Al día siguiente, después de una noche más tranquila que las otras, con el dolor que lo despertaba al final de cada sueño en el que algo o alguien lo golpeaba en el costado, en el hombro o en la nuca, pasó la mañana entre periódicos, revistas y libros. El Gran Periodista había escrito un artículo en el que acusaba con dureza a los servicios de seguridad y a la policía de haber dejado que volviese a crecer la mala hierba del terrorismo y de que sólo en la cámara mortuoria, ante el cadáver del pobre abogado Sandoz, hubieran caído en la cuenta; la revista católica Il Pellegrino publicaba un largo artículo sobre el maldito 89 y estos benditos hijos que acababan de nacerle. No muy benditos, en realidad, según podía leerse en el artículo: pero desde el momento en que disparaban era preciso concederles alguna comprensión e indulgencia, a cuenta del perdón.
El dolor parecía haberse empañado, podía compararse con algo lechoso, de un blanco sucio. Acabó de releer La Isla del Tesoro: todavía seguía siendo algo que se parecía a la felicidad. Estaba por volver a colocarlo en la librería cuando llegó la mujer que iba por las mañanas a acomodar lo poco que había que acomodar. No esperaba encontrarlo en casa: preguntó si se sentía mal o estaba de vacaciones.
—De vacaciones, de vacaciones.
—Pues tiene suerte —dijo la mujer: de madrugada había habido un asesinato; parecía algo grave, ya podía suponer cómo estaba la policía.
Le pidió más detalles, mientras se precipitaba a encender la radio. La mujer dijo que habían matado a un amigo del que habían asesinado la semana anterior, pero no recordaba el nombre.
En el abanico de músicas y voces que desplegaba la radio no había ninguna voz que diese noticias. Apagó.
Para compensar el silencio sobre el homicidio, la mujer se esforzó en recordar el nombre.
—Es el mismo nombre —dijo— que el de un pueblo de la baja Italia.
—Rieti.
—Eso, Rieti —confirmó radiante la mujer.
Y pensó: esta gente sabe las cosas antes de que sucedan. También ella, que no era de la baja sino de la alta Italia, juzgaba con dureza a la policía.
Un amigo del que habían matado la semana anterior, el nombre de un pueblo de la baja Italia: enseguida había pensado en Rieti. De pronto lo agitó un sentimiento, más que de pena, de derrota. Tenía la impresión de estar metido en una de esas novelas policíacas en las que el autor se comporta, con respecto al lector, con una deslealtad excesiva, burda, sin un mínimo de astucia. Sólo que en este caso la deslealtad era un error, un error suyo. Pero ¿había sido también un error de Rieti? ¿O éste le había ocultado la parte de los hechos que le concernían más directamente?
Pasó horas pensándolo, como si estuviese jugando un solitario interminable en el que siempre fallaba algo: una carta que no cabía en ninguna parte, un espacio en el que no podía caber la última carta.
Cuando salió, caía la noche, empapada de niebla.
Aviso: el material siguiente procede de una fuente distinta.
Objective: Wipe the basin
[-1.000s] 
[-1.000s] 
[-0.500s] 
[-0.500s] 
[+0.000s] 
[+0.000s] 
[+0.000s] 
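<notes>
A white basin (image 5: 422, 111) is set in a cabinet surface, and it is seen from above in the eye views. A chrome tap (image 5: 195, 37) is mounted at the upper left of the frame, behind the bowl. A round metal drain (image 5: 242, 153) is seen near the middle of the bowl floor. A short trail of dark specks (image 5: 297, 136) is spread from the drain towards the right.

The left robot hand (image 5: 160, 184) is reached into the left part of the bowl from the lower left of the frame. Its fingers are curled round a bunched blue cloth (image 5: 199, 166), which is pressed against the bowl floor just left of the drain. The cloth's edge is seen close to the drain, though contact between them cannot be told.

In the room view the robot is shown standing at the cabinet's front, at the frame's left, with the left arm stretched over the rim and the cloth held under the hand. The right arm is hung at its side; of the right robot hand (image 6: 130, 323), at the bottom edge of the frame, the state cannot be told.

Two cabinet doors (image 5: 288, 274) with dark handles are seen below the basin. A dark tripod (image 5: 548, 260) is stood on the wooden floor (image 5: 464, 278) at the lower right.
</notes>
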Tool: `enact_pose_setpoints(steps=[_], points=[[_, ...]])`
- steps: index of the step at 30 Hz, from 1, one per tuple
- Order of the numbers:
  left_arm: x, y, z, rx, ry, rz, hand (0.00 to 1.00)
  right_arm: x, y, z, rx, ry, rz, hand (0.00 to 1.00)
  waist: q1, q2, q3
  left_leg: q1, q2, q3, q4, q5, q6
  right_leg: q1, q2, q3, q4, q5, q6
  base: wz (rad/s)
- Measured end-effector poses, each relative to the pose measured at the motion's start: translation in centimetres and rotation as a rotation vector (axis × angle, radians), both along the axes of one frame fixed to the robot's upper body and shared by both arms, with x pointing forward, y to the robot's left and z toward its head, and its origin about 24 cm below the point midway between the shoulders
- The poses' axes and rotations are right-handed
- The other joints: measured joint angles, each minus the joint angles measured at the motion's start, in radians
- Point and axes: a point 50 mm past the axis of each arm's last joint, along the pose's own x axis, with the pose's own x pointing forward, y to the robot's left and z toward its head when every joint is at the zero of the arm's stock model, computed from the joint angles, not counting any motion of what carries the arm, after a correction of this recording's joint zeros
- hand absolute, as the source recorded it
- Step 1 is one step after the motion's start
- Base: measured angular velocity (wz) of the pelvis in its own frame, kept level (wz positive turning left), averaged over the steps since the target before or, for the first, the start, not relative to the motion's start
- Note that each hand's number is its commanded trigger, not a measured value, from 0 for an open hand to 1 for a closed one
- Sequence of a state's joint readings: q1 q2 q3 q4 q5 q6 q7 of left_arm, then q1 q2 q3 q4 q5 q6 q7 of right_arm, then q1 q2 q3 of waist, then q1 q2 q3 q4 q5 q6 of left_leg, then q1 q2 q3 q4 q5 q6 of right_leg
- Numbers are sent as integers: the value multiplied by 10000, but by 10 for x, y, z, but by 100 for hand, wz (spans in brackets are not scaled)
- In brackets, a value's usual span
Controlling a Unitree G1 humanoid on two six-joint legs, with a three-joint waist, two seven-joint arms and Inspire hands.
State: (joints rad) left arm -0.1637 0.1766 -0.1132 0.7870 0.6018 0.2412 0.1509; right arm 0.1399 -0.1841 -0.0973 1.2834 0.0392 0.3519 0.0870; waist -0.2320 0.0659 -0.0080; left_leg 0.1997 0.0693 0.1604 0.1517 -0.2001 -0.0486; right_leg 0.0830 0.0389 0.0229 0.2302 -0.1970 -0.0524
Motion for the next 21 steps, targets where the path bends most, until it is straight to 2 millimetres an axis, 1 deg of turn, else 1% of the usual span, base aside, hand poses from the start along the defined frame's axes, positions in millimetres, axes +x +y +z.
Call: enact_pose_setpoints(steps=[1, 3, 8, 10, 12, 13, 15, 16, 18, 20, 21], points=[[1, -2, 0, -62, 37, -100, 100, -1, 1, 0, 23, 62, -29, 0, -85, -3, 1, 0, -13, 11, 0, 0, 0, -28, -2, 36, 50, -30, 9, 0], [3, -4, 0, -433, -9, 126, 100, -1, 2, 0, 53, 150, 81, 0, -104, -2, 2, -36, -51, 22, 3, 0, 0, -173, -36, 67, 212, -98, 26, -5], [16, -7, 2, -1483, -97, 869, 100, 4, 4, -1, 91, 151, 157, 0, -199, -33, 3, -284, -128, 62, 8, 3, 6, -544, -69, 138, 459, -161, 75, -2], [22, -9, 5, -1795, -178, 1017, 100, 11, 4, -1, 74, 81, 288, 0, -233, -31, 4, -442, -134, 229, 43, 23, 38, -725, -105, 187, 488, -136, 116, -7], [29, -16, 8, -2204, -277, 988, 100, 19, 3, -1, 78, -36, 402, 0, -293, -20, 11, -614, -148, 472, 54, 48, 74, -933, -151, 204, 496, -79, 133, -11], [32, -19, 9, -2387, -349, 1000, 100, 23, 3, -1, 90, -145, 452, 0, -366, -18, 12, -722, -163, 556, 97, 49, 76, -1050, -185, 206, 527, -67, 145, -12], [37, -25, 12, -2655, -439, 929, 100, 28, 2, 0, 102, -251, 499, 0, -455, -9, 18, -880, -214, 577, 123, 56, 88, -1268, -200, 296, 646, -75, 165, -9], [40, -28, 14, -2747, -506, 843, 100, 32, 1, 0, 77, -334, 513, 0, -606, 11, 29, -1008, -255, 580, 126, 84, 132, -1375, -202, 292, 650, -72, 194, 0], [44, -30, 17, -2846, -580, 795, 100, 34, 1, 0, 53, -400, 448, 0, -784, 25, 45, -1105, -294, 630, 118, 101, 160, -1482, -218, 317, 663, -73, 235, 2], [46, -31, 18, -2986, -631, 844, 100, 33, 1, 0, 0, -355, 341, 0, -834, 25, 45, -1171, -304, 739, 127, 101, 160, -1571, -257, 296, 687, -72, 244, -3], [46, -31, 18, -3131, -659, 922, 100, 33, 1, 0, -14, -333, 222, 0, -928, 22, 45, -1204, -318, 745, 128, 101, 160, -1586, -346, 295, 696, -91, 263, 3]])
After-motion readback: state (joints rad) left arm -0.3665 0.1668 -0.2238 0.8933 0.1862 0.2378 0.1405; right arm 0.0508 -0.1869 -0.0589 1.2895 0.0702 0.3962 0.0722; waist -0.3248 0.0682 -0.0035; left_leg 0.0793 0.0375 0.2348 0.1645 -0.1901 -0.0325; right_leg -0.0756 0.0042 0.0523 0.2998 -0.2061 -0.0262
Sin haberlo decidido, como va el mulo a la cuadra —pensó al darse cuenta—, se dirigió hacia la oficina.
Oyó los disparos mucho antes de sentirlos: una separación que le pareció inmensurable. Mientras caía, pensó: se cae por precaución, por convención. Creyó que podía volver a ponerse en pie, pero no lo consiguió. Se incorporó un poco apoyándose en el codo. La vida se marchaba fluida, ligera; el dolor había desaparecido. Al diablo la morfina, pensó. Ahora todo estaba claro: a Rieti lo habían matado porque había hablado con él. ¿Cuándo habían empezado a seguirlo?
El codo ya no pudo sostenerlo, volvió a caer. Vio el rostro bello y sereno de la señora Zorni, que sonreía malicioso; después vio cómo se disolvía, al final del tiempo cuyo umbral estaba atravesando, en los titulares de los periódicos del día siguiente: Los hijos del ochenta y nueve vuelven a atacar. Asesinado el sagaz policía que les seguía la pista. Pensó: ¡qué confusión! Pero ya era, eterno e inefable, el pensamiento de la mente en que se había diluido la suya.